In the original scientific literature, the presentation of Dendral is correct. The Brown & Masinter papers describe the mathematical basis of graph labelling algorithms. Nourse’s papers discuss the data structures and algorithms required for the computerized representation and manipulation of molecular stereochemistry. The Carhart & Smith papers on Congen and Genoa describe the algorithms, and provide worked examples that illustrate how such programs might be used to assist in the solution of a structural problem.

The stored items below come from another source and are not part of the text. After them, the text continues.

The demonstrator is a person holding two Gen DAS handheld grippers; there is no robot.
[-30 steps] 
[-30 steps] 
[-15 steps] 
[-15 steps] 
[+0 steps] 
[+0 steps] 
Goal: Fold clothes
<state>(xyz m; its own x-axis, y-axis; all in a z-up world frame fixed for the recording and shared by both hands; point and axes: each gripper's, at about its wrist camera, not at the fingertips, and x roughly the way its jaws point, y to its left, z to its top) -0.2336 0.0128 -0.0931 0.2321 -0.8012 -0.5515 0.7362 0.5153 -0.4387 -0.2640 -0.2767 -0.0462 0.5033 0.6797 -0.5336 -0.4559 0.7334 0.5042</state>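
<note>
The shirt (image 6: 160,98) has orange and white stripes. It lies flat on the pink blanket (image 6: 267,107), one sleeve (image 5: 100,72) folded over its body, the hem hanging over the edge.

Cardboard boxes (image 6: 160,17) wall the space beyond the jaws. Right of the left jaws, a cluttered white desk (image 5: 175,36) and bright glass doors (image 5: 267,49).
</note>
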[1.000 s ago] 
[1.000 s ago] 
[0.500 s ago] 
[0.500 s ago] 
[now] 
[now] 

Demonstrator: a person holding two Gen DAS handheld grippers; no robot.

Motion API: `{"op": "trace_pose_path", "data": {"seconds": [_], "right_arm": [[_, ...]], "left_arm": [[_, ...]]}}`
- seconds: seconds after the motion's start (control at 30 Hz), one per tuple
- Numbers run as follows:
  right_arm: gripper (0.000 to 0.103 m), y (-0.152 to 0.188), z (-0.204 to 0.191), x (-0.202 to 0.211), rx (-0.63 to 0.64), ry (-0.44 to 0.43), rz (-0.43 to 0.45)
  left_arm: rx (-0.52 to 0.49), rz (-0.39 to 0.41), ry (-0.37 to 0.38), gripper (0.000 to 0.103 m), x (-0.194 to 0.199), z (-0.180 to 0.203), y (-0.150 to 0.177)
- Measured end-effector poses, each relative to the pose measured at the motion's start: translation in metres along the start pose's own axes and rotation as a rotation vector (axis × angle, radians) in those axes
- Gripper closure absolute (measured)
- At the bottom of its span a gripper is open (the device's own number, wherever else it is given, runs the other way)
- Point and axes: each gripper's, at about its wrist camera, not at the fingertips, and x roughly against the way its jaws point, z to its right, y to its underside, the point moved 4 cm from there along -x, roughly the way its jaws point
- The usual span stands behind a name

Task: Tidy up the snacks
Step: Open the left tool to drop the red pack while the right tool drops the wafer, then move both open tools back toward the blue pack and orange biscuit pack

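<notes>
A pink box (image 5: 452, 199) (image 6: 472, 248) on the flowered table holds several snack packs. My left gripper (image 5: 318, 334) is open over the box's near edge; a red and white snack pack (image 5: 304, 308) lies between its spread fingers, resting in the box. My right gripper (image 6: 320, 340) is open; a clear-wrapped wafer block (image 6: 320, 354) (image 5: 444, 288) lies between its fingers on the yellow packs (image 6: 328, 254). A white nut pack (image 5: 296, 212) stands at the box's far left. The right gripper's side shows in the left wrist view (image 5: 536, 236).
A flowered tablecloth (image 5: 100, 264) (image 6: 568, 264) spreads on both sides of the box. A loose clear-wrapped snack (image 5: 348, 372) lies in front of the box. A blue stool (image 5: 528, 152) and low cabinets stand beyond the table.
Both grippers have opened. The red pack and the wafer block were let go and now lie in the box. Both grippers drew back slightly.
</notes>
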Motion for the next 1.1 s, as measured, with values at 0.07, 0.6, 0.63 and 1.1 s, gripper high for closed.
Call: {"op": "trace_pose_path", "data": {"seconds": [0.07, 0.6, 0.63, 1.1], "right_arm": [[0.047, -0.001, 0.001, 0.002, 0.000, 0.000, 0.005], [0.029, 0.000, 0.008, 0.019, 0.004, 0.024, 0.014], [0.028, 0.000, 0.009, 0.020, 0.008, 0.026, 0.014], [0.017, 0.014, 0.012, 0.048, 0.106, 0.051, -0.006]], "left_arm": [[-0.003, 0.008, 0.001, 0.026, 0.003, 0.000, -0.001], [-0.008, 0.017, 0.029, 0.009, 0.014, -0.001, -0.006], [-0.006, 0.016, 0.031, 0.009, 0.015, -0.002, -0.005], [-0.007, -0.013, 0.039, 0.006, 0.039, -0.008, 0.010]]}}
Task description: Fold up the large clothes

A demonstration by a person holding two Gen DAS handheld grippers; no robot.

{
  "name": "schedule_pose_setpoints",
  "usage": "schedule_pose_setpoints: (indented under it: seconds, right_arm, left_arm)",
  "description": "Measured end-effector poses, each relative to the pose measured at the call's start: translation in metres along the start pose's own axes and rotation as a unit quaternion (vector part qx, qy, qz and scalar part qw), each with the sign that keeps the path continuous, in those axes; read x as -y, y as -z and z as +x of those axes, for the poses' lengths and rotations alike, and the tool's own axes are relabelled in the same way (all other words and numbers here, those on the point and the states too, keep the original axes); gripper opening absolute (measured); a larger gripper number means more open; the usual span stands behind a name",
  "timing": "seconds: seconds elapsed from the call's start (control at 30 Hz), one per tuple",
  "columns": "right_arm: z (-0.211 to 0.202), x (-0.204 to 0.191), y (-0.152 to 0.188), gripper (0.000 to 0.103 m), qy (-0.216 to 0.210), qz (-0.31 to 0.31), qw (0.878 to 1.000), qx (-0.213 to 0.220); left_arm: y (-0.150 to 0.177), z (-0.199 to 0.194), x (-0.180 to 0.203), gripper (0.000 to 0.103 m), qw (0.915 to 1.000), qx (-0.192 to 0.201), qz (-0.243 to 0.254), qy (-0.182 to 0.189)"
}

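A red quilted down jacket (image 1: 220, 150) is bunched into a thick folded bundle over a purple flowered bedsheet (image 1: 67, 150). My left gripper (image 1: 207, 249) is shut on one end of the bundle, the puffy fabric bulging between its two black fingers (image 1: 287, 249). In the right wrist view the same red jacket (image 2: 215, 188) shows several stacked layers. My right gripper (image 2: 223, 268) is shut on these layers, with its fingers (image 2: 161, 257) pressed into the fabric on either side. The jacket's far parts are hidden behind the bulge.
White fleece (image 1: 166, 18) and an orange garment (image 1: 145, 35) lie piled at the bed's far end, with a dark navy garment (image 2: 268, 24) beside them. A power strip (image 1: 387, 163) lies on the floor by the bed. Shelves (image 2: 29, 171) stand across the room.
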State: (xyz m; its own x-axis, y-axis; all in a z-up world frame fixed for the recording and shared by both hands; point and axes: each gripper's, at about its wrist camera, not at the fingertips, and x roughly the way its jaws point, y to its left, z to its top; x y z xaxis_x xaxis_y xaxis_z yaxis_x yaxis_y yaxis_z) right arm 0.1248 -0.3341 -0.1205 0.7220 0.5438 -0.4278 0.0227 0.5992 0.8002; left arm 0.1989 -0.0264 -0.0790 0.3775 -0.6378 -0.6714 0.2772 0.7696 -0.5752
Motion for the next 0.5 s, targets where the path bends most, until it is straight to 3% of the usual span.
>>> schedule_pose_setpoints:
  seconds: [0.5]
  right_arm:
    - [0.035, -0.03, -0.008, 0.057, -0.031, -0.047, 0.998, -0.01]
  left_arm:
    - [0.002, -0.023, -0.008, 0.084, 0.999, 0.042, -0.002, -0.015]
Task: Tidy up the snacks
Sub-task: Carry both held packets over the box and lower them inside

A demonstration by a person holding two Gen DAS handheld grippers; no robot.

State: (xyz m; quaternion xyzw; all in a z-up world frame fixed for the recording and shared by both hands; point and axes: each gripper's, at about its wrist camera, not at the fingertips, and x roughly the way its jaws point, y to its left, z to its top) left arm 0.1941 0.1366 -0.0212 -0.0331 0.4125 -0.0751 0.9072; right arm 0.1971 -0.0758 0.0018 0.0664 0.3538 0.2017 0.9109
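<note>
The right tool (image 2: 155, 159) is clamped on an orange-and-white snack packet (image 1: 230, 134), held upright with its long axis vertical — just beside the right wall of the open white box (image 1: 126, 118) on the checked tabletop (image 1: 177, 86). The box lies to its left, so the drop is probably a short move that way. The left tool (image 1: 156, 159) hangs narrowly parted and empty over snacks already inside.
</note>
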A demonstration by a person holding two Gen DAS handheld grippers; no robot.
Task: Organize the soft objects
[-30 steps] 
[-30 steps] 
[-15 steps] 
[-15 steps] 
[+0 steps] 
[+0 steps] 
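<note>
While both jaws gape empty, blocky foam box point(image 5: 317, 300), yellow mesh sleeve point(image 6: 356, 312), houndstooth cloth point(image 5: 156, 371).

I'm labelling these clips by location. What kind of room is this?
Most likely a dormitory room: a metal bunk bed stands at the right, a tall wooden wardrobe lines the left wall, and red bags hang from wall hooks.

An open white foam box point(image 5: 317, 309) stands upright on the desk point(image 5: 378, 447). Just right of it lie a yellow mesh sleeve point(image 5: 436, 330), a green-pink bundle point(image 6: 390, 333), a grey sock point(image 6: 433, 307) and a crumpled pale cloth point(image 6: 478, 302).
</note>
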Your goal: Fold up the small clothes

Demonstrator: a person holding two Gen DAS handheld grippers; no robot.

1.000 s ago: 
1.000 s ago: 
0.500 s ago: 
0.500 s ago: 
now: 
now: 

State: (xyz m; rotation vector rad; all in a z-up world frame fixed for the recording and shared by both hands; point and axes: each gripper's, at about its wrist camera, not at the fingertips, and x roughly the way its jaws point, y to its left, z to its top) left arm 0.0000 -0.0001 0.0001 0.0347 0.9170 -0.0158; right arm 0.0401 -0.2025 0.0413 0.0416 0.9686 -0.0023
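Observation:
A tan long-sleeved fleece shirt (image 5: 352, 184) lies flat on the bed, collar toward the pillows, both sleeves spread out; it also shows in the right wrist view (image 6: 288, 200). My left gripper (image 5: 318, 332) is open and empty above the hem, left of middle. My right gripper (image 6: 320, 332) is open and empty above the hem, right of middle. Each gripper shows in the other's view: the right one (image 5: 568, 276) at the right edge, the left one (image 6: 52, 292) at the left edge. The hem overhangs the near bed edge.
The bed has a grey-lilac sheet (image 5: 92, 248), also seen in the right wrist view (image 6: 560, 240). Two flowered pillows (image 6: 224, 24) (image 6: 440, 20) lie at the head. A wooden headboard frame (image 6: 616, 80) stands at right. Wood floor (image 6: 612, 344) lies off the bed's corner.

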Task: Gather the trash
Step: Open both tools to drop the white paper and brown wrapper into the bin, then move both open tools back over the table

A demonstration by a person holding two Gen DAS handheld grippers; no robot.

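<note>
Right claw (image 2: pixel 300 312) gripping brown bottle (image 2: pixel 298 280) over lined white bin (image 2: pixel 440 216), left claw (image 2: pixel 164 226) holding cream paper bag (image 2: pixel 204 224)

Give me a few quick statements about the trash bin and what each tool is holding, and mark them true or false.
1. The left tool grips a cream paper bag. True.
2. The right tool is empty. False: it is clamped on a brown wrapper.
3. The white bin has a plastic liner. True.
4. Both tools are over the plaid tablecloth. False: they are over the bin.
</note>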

The various papers on spectral prediction note any inherent biases of a prediction model, and review problems associated with the employment of empirically predicted spectra as aids for focussing on a likely candidate structure. This scientific work has great merit, irrespective of any implementation the algorithms and use (or neglect) of the programs. The work can be assessed by others in the appropriate peer-group of computational chemistry. However, it is not the scientific papers that are read. Most people learn of Dendral through the AI literature. A standard text on building expert systems informs its readers that Dendral has caused a redefinition of the roles of humans and machines in chemical research; in the IEEE Expert journal, a member of the Stanford laboratory reports that Dendral (“based on a core AI concept, the use of heuristics”) is one of the most successful AI programs ever and can be found in many organic chemistry laboratories. In their textbooks, computing science undergraduates learn of Dendral as a practical AI tool in use in chemistry. I am concerned by these presentations of the Dendral project. Professors Buchanan, Feigenbaum and Lederberg do not share my concern. It appears that they cannot perceive any grounds for concern.